Cientistas da Universidade de Southampton desenvolveram uma nova estratégia destinada a fortalecer a resposta do sistema imunológico ao câncer. A abordagem visa ajudar as células imunológicas a reconhecer e atacar os tumores de forma mais eficaz.
Os resultados foram publicados na revista Nature Communications. No estudo, os pesquisadores testaram anticorpos especialmente projetados para ativar de maneira mais robusta as células T, que são as responsáveis por eliminar as células cancerígenas.
Como os Anticorpos Podem Potencializar os Sinais Imunes
Esses anticorpos funcionam ao captar e agrupar vários receptores de células imunológicas ao mesmo tempo, o que aumenta a força do sinal que instrui uma célula T a atacar o câncer. Com sinais mais intensos, as células T têm mais chances de desencadear uma resposta imune completa.
A equipe de pesquisa do Centro de Imunologia do Câncer da Universidade de Southampton concentrou-se em um receptor chamado CD27. Esse receptor requer uma chave correspondente (ligante) para ativar as células T. Durante infecções, o corpo produz naturalmente esse ligante, mas células cancerígenas não o fazem. Sem ele, as células T recebem apenas um sinal de ativação fraco e têm dificuldades em atacar efetivamente os tumores.
Por Que Anticorpos Tradicionais Não São Suficientes
Os anticorpos podem, em algumas ocasiões, funcionar como uma chave mestra, ajudando a desencadear respostas imunes. No entanto, a maioria dos anticorpos utilizados na medicina atualmente possui uma estrutura em forma de Y com dois braços, o que limita a ligação a apenas dois receptores ao mesmo tempo.
Embora os tratamentos baseados em anticorpos tenham transformado o tratamento do câncer, eles não funcionam para todos os pacientes. Em certos tipos de câncer, as células T ainda não conseguem se ativar totalmente devido à falta da combinação de sinais necessária para um ataque contundente.

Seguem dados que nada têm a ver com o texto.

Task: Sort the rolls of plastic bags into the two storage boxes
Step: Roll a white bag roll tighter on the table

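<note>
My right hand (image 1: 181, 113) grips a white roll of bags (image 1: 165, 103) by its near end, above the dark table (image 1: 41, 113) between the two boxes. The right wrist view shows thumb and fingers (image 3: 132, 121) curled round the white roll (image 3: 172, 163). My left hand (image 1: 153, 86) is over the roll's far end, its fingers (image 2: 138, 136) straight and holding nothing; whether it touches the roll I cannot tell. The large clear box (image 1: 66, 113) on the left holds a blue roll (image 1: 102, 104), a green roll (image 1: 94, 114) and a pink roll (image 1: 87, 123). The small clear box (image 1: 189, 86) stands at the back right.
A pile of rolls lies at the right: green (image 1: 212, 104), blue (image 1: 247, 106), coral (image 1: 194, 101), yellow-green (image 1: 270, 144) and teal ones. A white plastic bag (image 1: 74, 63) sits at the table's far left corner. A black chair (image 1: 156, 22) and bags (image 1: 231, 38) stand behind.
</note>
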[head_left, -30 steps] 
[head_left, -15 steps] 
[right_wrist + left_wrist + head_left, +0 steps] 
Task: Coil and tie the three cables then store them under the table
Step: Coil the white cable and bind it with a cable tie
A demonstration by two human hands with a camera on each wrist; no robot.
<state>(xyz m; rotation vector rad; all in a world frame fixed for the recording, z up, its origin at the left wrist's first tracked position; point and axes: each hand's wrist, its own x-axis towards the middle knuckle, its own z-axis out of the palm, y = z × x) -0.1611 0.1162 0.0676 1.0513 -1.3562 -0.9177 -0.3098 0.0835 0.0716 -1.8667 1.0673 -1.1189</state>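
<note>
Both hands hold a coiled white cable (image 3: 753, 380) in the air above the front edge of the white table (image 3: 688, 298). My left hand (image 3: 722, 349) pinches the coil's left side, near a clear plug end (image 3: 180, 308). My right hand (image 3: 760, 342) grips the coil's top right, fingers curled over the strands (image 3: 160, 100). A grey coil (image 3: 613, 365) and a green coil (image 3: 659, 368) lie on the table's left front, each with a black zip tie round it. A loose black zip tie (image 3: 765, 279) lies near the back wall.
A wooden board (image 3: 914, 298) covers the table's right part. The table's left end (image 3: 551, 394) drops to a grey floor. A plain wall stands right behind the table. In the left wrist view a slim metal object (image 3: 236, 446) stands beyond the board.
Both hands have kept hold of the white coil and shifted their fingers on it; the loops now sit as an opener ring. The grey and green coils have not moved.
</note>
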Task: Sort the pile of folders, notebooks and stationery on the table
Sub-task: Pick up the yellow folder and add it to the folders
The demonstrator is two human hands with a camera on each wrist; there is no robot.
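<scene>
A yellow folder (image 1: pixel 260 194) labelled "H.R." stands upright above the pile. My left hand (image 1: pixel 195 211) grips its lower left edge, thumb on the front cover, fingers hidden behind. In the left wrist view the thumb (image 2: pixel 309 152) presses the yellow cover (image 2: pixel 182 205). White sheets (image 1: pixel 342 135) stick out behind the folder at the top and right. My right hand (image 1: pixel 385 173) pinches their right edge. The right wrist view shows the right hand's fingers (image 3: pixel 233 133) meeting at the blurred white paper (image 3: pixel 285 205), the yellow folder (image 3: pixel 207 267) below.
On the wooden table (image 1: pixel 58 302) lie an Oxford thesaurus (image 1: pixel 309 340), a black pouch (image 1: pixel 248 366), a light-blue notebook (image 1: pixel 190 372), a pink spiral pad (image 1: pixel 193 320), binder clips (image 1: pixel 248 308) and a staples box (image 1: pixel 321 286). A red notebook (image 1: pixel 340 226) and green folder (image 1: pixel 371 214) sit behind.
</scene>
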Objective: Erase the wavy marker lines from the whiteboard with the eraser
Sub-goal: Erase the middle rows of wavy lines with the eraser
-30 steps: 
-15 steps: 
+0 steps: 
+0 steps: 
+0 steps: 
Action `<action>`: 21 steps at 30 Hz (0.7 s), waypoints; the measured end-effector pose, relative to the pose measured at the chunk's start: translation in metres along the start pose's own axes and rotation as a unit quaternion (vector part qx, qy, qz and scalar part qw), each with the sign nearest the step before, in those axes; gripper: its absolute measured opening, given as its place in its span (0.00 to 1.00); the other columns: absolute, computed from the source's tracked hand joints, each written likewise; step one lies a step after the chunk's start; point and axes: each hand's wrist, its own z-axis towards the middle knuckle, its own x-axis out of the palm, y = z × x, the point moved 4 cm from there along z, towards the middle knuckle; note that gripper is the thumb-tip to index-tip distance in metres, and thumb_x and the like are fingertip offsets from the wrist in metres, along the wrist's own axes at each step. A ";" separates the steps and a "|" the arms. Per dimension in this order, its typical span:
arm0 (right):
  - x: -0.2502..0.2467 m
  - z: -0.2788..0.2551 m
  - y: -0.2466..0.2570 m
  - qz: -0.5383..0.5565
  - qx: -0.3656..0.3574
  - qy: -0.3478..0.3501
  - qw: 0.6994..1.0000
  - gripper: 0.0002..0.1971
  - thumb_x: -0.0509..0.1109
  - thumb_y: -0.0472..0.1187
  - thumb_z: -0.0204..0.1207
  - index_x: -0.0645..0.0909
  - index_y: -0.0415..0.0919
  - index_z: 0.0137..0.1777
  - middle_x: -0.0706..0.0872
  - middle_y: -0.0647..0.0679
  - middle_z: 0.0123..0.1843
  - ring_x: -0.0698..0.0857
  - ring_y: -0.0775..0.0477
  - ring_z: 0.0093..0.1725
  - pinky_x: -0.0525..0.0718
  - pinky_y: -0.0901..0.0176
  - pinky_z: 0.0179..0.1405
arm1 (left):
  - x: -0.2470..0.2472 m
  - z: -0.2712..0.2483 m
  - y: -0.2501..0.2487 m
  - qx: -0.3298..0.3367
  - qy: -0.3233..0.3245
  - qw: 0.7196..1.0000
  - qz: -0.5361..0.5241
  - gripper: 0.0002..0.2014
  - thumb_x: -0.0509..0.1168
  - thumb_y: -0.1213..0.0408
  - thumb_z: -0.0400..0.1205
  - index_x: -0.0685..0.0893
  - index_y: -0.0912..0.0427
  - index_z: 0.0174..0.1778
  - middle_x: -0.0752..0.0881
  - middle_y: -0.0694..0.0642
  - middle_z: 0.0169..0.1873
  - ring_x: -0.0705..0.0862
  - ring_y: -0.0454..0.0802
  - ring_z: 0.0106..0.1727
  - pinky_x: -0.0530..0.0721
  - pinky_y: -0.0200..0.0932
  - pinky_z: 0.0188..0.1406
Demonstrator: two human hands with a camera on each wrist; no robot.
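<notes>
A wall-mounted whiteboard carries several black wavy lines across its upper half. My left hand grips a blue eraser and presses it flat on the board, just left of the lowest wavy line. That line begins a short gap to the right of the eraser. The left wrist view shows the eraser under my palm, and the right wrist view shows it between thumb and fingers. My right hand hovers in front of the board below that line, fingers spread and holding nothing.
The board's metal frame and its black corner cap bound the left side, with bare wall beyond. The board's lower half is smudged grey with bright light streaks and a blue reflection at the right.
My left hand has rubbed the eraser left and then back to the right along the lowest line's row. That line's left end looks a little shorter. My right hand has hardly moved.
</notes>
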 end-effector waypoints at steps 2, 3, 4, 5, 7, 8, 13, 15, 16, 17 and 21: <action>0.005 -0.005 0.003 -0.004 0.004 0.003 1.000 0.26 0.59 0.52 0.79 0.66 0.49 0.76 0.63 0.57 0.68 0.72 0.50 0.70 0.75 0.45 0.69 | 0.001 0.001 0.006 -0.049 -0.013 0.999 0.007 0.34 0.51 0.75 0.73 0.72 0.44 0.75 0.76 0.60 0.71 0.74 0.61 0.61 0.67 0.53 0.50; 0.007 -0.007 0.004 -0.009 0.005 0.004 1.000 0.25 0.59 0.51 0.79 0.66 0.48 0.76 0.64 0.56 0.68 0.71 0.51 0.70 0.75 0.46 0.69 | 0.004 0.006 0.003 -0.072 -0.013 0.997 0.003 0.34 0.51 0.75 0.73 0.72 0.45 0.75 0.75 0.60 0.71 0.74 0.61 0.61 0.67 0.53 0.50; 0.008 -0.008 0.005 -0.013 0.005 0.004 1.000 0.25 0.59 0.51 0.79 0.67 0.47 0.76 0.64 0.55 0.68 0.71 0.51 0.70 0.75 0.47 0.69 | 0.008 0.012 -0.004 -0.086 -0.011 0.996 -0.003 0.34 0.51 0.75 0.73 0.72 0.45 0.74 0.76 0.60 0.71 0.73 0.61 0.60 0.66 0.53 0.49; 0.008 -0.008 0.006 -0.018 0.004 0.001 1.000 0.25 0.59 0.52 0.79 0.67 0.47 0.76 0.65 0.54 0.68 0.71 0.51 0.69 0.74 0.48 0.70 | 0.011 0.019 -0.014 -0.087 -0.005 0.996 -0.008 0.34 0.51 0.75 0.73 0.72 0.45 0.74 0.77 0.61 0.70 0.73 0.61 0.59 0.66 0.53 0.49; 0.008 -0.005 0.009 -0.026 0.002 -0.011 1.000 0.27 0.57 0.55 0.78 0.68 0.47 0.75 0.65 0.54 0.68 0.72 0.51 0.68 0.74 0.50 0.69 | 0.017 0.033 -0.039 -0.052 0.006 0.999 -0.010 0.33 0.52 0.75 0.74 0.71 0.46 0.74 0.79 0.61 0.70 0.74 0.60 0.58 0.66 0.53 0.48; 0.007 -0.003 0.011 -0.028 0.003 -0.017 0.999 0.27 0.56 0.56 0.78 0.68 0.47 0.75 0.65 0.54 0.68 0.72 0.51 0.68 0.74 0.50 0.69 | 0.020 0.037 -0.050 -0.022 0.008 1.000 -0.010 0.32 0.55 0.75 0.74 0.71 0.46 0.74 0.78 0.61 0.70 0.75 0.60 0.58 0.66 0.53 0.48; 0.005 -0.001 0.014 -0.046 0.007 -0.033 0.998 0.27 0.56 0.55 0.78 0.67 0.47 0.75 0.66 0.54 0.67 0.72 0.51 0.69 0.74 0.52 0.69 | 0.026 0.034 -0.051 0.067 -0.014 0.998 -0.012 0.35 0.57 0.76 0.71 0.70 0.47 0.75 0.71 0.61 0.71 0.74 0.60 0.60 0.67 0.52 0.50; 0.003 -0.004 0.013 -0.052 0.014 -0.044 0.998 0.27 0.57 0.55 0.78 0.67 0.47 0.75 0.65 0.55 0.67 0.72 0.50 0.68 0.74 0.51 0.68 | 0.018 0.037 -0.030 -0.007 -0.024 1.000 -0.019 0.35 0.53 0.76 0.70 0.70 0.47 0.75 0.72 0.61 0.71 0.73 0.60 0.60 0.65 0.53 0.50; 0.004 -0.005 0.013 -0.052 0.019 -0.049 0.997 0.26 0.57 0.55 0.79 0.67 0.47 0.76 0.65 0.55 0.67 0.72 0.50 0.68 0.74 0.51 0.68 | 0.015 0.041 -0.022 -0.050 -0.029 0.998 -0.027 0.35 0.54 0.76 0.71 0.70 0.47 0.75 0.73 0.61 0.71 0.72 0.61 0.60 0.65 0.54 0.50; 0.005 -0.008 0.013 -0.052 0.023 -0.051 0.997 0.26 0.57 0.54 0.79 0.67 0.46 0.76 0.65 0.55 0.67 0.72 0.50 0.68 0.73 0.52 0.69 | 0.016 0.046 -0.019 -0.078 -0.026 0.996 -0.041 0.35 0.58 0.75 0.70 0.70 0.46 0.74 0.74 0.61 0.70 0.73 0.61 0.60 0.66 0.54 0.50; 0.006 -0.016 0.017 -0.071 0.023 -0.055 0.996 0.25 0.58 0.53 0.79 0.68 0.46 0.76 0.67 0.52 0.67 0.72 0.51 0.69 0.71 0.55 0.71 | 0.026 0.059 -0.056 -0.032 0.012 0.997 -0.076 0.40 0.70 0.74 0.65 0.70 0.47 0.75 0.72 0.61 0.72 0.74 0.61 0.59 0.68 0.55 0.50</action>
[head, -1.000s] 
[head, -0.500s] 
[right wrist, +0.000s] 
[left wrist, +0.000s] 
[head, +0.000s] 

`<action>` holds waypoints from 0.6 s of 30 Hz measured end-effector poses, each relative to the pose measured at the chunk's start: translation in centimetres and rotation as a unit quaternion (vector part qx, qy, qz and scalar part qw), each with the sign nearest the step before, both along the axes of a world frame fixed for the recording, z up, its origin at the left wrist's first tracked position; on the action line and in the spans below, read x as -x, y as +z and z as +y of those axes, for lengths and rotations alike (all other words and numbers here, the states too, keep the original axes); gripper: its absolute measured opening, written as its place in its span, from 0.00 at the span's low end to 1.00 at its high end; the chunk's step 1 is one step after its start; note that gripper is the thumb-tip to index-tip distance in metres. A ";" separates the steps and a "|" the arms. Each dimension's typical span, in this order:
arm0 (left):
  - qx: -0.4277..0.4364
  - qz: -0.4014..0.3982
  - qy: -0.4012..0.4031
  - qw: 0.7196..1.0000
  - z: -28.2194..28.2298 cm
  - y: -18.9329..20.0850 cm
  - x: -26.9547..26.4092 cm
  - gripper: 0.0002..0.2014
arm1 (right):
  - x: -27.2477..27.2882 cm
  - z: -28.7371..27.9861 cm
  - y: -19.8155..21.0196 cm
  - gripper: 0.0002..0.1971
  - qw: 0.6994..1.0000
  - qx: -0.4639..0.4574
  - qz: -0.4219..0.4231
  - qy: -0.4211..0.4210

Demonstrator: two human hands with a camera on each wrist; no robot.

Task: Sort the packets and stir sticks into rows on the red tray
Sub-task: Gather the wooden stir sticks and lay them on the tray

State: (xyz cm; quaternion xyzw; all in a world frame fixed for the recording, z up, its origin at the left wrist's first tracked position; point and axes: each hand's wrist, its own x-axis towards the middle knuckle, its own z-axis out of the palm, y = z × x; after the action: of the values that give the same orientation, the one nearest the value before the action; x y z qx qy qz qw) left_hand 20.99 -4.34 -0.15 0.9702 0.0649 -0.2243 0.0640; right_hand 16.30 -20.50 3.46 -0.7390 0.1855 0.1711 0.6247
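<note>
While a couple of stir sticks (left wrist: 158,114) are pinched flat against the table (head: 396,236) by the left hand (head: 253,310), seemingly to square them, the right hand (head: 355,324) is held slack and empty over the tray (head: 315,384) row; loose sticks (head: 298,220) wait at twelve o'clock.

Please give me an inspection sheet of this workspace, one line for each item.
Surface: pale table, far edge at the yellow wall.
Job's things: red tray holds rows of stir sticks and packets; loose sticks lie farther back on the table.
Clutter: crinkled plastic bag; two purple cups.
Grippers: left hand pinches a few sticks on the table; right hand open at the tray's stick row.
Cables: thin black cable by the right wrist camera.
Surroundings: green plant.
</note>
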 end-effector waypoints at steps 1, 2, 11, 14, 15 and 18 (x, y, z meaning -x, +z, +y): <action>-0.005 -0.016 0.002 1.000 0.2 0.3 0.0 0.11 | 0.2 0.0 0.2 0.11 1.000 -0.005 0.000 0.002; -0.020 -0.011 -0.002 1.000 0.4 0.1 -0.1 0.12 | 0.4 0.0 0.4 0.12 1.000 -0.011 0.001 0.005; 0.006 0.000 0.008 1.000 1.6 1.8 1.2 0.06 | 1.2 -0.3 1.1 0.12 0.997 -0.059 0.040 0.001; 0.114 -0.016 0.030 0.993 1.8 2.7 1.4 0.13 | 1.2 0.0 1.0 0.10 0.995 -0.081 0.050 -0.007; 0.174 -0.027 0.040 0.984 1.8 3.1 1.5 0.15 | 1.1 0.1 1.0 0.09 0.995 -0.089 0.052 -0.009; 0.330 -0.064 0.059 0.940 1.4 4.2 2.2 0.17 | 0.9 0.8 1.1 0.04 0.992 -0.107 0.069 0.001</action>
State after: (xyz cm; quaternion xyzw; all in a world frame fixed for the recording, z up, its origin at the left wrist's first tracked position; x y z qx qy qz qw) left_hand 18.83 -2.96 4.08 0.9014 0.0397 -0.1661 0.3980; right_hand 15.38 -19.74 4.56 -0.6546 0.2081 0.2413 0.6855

Um Design de Anticorpo com Quatro Braços
Os anticorpos desenvolvidos neste estudo foram projetados com quatro braços de ligação em vez de dois. Isso permite que eles se conectem a mais receptores simultaneamente. Eles também recrutam uma segunda célula imunológica, que força todos os receptores de CD27 a se agruparem. Esse agrupamento amplifica significativamente o sinal de ativação e mimetiza de forma mais próxima a maneira como o CD27 é ativado naturalmente no corpo.
O professor Aymen Al Shamkhani da Universidade de Southampton, que liderou a pesquisa, afirmou: “Já compreendíamos como o sinal natural de CD27 no corpo ativa as células T, mas transformar esse conhecimento em um medicamento foi o verdadeiro desafio. Anticorpos são moléculas confiáveis que fazem excelentes fármacos. No entanto, o formato natural do anticorpo não era potente o suficiente, então tivemos que criar uma versão mais eficaz.”
Aumento na Ativação das Células T que Combatem o Câncer
Testes laboratoriais com camundongos e células imunológicas humanas mostraram que os novos anticorpos eram muito mais eficazes na ativação de células T CD8+ do que os anticorpos tradicionais em forma de Y. As células T CD8+ são frequentemente descritas como as forças especiais do sistema imunológico devido à sua capacidade de destruir diretamente células cancerígenas. A ativação aprimorada resultou em uma resposta antitumoral mais robusta.
Ao tornar o CD27 mais fácil de ser direcionado com terapia, a pesquisa oferece um caminho para o desenvolvimento de novos tratamentos de imunoterapia que aproveitam melhor o poder natural do sistema imunológico.
O professor Al Shamkhani acrescentou: “Essa abordagem pode ajudar a melhorar os tratamentos contra o câncer no futuro, permitindo que o sistema imunológico trabalhe mais próximo de seu pleno potencial.”
O estudo foi financiado pela Cancer Research UK e destaca o papel do Centro de Imunologia do Câncer na promoção de abordagens inovadoras para a imunoterapia do câncer.